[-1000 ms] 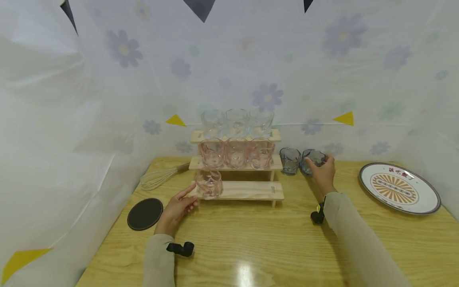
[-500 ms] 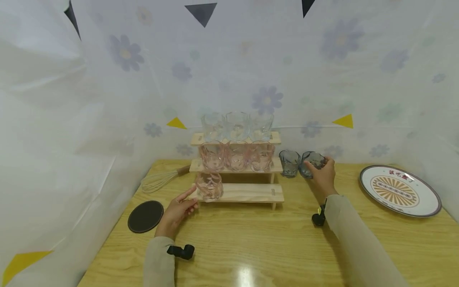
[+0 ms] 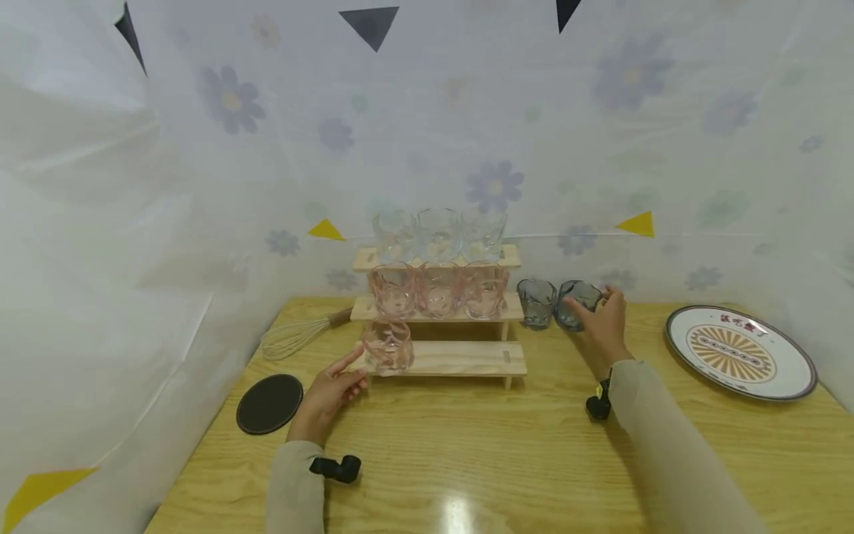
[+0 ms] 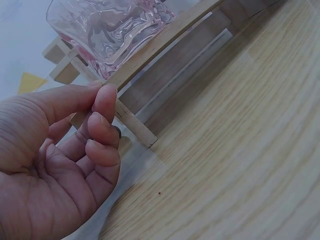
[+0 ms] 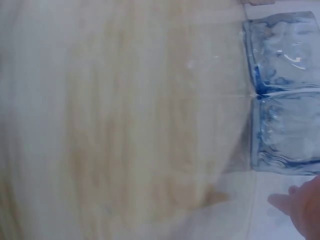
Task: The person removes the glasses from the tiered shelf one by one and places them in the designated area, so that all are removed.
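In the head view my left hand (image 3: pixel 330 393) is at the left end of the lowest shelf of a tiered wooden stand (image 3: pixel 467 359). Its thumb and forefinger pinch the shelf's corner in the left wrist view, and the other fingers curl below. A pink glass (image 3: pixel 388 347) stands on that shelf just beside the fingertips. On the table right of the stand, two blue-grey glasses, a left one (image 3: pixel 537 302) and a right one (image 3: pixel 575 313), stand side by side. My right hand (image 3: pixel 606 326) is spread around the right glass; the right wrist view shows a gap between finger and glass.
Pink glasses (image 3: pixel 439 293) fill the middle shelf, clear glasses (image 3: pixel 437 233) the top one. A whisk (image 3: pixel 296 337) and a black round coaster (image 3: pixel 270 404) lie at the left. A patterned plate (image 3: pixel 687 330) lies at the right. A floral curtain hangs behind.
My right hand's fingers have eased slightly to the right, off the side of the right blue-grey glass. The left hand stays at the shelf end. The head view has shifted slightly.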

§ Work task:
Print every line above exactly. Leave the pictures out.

§ Answer box:
[-1000 ms] 
[-500 ms] 
[+0 ms] 
[+0 ms] 
[+0 ms] 
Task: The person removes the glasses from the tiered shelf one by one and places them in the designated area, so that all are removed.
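In the head view my left hand (image 3: pixel 330 393) is at the left end of the lowest shelf of a tiered wooden stand (image 3: pixel 467 359). Its thumb and forefinger pinch the shelf's corner in the left wrist view, and the other fingers curl below. A pink glass (image 3: pixel 388 347) stands on that shelf just beside the fingertips. On the table right of the stand, two blue-grey glasses, a left one (image 3: pixel 537 302) and a right one (image 3: pixel 575 313), stand side by side. My right hand (image 3: pixel 606 326) is spread around the right glass; the right wrist view shows a gap between finger and glass.
Pink glasses (image 3: pixel 439 293) fill the middle shelf, clear glasses (image 3: pixel 437 233) the top one. A whisk (image 3: pixel 296 337) and a black round coaster (image 3: pixel 270 404) lie at the left. A patterned plate (image 3: pixel 687 330) lies at the right. A floral curtain hangs behind.
My right hand's fingers have eased slightly to the right, off the side of the right blue-grey glass. The left hand stays at the shelf end. The head view has shifted slightly.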

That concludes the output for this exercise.